The task: Each line of the material below is to be written out exactly. Leave out any picture.

Material provided:
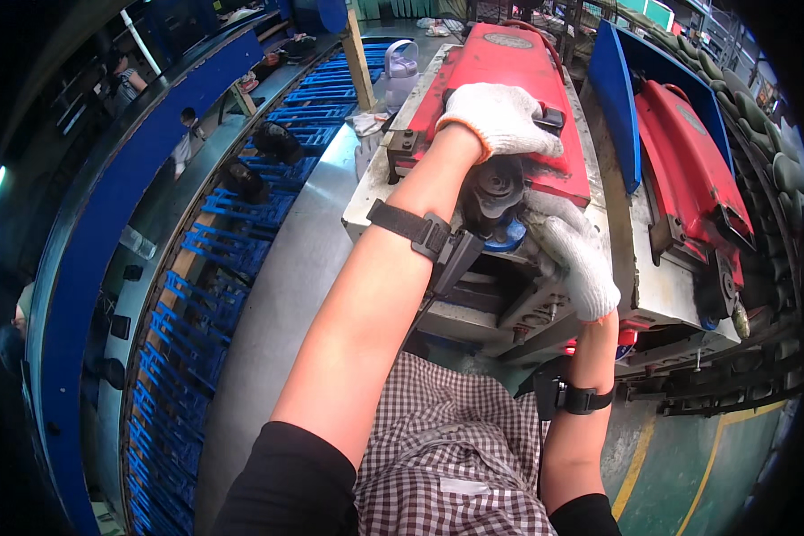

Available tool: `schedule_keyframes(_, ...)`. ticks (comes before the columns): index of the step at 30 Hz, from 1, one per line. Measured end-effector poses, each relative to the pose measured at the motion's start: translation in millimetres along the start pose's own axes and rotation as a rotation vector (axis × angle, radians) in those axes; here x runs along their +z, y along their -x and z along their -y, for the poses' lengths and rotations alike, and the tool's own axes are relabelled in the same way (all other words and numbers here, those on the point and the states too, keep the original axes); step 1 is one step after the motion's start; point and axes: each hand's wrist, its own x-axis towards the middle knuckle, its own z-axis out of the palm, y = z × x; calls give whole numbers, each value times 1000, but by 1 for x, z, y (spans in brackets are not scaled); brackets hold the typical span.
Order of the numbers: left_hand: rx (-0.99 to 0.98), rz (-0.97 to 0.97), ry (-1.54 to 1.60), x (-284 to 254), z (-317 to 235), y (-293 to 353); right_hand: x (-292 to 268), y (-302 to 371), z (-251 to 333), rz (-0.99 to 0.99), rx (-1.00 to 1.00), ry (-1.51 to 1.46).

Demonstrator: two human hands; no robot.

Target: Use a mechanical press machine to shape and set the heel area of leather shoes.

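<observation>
My left hand point(502, 118), in a white knit glove with an orange cuff edge, lies over the red machine cover point(509, 64). Its fingers are wrapped round a black handle point(550, 117), whose end sticks out past the glove. Below the cover's front edge sits a dark round part point(496, 186) with a blue piece point(507, 237) under it. My right hand point(573, 255), also gloved in white with greyed fingertips, is to the right of these parts. Its fingers are spread and reach toward the blue piece; the tips are partly hidden.
A second machine with a red cover point(688, 152) stands to the right beside a blue panel point(616, 98). To the left runs a curved conveyor with blue slats point(188, 308) beside a grey metal surface point(277, 295). A clear purple bottle point(401, 76) stands behind the near machine.
</observation>
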Motion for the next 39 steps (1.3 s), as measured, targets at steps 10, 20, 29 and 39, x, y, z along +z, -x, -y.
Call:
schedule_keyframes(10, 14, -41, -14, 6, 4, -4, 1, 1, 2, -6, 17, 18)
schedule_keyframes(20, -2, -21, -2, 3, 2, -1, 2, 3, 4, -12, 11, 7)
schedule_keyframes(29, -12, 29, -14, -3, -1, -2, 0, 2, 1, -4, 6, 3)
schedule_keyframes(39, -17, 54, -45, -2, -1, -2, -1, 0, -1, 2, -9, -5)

Answer below:
Available tool: `schedule_keyframes(_, ...)`. ticks (comes before the columns): index of the step at 30 Hz, from 1, one per line. Measured end-effector poses, each relative to the pose measured at the motion's start: translation in millimetres along the start pose's own axes and rotation as a rotation vector (axis × angle, radians) in those axes; here x runs along their +z, y along their -x and z along their -y, for the poses' lengths and rotations alike, and the tool's own axes are relabelled in the same way (all other words and numbers here, those on the point and the states too, keep the original axes); step 1 is one step after the motion's start; point and axes: each hand's wrist, its own x-axis towards the middle knuckle, its own z-axis out of the palm, y = z × x; calls give whole numbers, each value times 1000, but by 1 for x, z, y (spans in brackets are not scaled); brackets hold the typical span.
Order of the numbers: left_hand: rx (-0.99 to 0.98), rz (-0.97 to 0.97), ry (-1.54 to 1.60), x (-284 to 254), z (-317 to 235), y (-293 to 353); right_hand: x (-292 to 268), y (-302 to 371), z (-251 to 333), rz (-0.99 to 0.99), rx (-1.00 to 1.00), ry (-1.51 to 1.46).

Demonstrator: two human hands; no robot.

Target: Use a mechanical press machine to shape and set the heel area of leather shoes.

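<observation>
My left hand point(502, 118), in a white knit glove with an orange cuff edge, lies over the red machine cover point(509, 64). Its fingers are wrapped round a black handle point(550, 117), whose end sticks out past the glove. Below the cover's front edge sits a dark round part point(496, 186) with a blue piece point(507, 237) under it. My right hand point(573, 255), also gloved in white with greyed fingertips, is to the right of these parts. Its fingers are spread and reach toward the blue piece; the tips are partly hidden.
A second machine with a red cover point(688, 152) stands to the right beside a blue panel point(616, 98). To the left runs a curved conveyor with blue slats point(188, 308) beside a grey metal surface point(277, 295). A clear purple bottle point(401, 76) stands behind the near machine.
</observation>
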Motion for the next 39 steps (1.3 s), as measured, targets at steps 10, 20, 29 and 39, x, y, z along +z, -x, -y.
Call:
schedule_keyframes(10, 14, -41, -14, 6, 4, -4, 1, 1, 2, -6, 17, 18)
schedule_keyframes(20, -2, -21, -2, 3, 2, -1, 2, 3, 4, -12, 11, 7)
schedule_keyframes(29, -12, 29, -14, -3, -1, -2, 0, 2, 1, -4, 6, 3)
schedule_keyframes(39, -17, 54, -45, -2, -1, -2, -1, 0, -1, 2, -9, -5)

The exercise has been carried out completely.